The easiest way to tease out a time trialer phenotype without uploading files to modeling software or looking at a profile chart is by comparing their first and second one-minute effort. A time trial will have only a tiny decay (~10%), or, in many cases, no decay at all! You’d think that would be a good thing, but mostly it’s not – they don’t have much innate or trained anaerobic capacity, so they can’t produce big power numbers for short durations (which means attacks and accelerations will challenge them).

Conclusion

Who knew you could fit so much pain into a one-hour workout? I’ve never met an athlete who looks forward to this test, but it’s an essential assessment to get a complete picture of an athlete’s strengths and weaknesses.

Naturally, you’re probably wondering how much one can improve at the test. I’ve got my favorite answer ready for you: it depends.

Usually, it’s difficult to ‘change your stars in raw number terms.’Raw anaerobic ability can be trained, but the better part is genetic. As I mentioned before, if you’re an ectomorphic waif that shops for jeans in the women’s section, it’s unlikely that your frame is hung with ample type II fibers.

That said, years of strength training, sprint training, speed skills, and anaerobic workouts can change gutter-level anaerobic ability into average, even slightly above average. That doesn’t sound like it’s worth it, but because all bike racing, regardless of discipline, is typically decided with pace changes and accelerations, focusing some of your training here can change you as a bike racer.

Training plays a massive role in anaerobic endurance (which you can think of as less decay on the second one-minute effort).

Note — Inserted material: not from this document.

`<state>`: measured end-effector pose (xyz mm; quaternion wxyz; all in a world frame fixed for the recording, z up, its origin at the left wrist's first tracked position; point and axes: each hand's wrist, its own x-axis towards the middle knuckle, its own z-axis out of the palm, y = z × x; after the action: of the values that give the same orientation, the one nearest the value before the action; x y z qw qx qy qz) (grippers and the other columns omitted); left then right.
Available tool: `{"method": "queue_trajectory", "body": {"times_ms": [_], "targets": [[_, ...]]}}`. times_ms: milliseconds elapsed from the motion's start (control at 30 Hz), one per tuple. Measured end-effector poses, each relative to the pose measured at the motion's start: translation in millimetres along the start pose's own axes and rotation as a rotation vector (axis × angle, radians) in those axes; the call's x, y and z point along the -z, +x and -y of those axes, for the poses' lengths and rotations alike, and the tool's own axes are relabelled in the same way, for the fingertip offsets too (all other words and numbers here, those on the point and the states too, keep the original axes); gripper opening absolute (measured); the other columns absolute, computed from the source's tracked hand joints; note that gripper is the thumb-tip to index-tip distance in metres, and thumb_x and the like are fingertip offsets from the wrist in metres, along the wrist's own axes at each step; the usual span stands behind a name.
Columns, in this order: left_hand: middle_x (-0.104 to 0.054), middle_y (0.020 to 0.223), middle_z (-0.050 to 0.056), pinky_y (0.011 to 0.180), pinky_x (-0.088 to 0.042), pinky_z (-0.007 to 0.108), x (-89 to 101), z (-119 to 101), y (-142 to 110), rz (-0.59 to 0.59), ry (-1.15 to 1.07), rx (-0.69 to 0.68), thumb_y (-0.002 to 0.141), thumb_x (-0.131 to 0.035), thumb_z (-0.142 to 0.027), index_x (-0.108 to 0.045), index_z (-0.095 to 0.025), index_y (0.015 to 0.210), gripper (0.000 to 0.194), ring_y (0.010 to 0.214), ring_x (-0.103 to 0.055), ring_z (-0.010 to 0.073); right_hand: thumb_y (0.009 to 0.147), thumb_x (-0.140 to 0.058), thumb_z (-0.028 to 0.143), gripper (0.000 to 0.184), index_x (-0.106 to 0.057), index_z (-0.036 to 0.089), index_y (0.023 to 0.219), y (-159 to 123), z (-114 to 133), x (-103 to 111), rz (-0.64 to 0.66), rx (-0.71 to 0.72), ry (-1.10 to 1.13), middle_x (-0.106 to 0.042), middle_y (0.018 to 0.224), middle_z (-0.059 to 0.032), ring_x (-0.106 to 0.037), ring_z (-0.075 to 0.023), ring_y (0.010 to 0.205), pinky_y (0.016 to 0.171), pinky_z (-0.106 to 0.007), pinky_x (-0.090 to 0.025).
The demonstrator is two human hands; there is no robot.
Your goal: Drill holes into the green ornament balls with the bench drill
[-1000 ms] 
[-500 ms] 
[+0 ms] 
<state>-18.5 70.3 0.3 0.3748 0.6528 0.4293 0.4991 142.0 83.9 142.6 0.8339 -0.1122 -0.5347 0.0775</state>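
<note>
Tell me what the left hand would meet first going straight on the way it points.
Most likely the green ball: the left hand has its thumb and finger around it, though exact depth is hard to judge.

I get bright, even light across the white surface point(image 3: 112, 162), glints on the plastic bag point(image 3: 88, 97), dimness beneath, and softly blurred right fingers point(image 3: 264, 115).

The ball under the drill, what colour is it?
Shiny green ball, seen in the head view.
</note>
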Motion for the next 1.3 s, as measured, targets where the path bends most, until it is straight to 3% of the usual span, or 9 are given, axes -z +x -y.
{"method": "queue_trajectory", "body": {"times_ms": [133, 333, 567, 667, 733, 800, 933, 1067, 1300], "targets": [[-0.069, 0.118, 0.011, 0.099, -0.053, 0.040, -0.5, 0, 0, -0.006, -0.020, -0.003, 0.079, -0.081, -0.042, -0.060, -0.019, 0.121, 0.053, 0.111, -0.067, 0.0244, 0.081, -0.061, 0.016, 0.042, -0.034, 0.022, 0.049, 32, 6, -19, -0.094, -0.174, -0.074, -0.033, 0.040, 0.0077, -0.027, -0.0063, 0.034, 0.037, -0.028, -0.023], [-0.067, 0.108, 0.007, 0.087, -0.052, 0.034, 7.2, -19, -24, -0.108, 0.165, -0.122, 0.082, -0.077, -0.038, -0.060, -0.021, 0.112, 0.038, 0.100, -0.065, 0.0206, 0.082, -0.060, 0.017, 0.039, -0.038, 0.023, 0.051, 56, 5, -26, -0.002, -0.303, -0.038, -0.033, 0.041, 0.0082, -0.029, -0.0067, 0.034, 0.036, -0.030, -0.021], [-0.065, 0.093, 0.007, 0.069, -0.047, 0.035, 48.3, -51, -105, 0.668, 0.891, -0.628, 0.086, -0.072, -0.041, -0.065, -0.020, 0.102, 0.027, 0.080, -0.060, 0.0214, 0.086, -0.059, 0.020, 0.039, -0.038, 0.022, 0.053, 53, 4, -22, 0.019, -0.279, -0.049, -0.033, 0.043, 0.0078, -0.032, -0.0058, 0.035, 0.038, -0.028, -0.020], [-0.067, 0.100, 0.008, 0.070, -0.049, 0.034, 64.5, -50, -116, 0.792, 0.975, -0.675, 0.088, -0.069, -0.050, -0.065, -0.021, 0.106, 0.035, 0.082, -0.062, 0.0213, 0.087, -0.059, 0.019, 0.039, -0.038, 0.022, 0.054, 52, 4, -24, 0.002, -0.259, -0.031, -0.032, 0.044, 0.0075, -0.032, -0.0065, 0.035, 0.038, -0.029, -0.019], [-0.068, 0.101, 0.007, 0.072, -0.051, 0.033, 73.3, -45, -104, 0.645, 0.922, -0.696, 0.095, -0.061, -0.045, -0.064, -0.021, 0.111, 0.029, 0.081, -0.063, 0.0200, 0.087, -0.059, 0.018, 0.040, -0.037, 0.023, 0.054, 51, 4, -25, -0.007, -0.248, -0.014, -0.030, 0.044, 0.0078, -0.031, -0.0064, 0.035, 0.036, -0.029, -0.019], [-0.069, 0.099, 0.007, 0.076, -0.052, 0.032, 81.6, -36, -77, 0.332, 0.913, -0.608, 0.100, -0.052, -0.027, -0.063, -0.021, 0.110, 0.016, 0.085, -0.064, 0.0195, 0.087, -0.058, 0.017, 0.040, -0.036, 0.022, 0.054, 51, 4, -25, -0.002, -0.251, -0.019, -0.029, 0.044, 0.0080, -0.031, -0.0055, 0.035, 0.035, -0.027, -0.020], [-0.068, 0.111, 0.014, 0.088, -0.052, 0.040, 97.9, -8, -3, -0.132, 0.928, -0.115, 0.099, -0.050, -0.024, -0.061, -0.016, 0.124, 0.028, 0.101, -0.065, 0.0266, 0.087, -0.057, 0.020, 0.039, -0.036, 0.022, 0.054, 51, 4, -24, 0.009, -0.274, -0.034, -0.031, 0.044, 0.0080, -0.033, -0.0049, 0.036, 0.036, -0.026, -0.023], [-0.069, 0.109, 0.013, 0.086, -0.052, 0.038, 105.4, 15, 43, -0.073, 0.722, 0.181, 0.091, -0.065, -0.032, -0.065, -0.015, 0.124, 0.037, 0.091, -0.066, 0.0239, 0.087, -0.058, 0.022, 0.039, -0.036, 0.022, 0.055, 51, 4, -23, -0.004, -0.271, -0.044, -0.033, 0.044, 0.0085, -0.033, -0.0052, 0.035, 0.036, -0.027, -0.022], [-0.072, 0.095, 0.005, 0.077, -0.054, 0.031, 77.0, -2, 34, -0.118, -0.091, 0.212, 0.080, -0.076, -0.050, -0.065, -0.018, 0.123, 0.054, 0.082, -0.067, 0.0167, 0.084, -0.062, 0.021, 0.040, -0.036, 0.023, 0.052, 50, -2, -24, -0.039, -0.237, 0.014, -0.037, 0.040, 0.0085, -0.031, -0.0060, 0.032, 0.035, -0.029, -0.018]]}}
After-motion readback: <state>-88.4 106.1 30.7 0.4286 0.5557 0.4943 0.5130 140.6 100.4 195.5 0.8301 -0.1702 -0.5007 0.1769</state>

Maybe your genetics don’t predispose you to feral 1500 watt sprints or wheel breaking 750-watt one-minute efforts, but with training, you may be able to reproduce what raw anaerobic ability you do have under fatigue with very little decay. If that sounds like it doesn’t matter, remember that most races are won with average to good numbers under fatigue. There’s hope out there even for the time trialists.